Exercise prompt: Exactly the lines from the one containing "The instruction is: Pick" to the last line of the records, inclusive, are to be transcribed; include no others.

___ Data shown ___

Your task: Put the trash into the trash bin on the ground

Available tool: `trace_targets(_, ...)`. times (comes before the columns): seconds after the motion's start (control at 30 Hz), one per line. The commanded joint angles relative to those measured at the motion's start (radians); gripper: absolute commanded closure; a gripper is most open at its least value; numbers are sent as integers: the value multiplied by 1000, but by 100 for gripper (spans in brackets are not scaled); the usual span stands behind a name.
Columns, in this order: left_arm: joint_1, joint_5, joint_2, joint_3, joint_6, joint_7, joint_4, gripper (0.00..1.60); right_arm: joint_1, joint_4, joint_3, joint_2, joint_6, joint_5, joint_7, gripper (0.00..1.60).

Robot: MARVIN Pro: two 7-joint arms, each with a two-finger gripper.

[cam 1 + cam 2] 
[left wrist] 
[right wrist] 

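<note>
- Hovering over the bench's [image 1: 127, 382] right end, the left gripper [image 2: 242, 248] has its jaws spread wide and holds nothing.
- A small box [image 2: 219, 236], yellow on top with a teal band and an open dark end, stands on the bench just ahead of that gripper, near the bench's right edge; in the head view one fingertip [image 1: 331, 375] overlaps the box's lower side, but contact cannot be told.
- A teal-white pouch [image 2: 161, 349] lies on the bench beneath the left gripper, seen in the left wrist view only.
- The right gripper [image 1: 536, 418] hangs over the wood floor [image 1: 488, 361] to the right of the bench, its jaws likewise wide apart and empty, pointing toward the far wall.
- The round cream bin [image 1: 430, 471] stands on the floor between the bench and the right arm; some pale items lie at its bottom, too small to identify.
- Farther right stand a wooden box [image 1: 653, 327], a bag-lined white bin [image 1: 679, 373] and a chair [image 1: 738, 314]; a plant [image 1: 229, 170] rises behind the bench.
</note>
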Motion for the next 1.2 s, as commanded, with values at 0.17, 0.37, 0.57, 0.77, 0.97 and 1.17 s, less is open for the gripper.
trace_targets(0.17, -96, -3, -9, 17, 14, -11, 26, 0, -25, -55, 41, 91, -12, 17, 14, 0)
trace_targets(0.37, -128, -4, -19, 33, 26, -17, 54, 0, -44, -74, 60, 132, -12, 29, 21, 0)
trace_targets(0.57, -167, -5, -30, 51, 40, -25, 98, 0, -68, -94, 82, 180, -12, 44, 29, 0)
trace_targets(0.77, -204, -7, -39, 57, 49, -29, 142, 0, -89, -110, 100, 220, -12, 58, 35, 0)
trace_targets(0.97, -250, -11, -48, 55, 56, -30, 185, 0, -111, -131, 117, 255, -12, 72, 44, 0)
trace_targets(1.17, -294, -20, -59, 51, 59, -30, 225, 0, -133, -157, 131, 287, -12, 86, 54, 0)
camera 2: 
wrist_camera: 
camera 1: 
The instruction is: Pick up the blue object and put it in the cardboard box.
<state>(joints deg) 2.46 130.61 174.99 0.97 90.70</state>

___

Answer below:
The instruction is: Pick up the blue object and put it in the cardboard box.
<state>(joints deg) 2.46 130.61 174.99 0.97 90.70</state>

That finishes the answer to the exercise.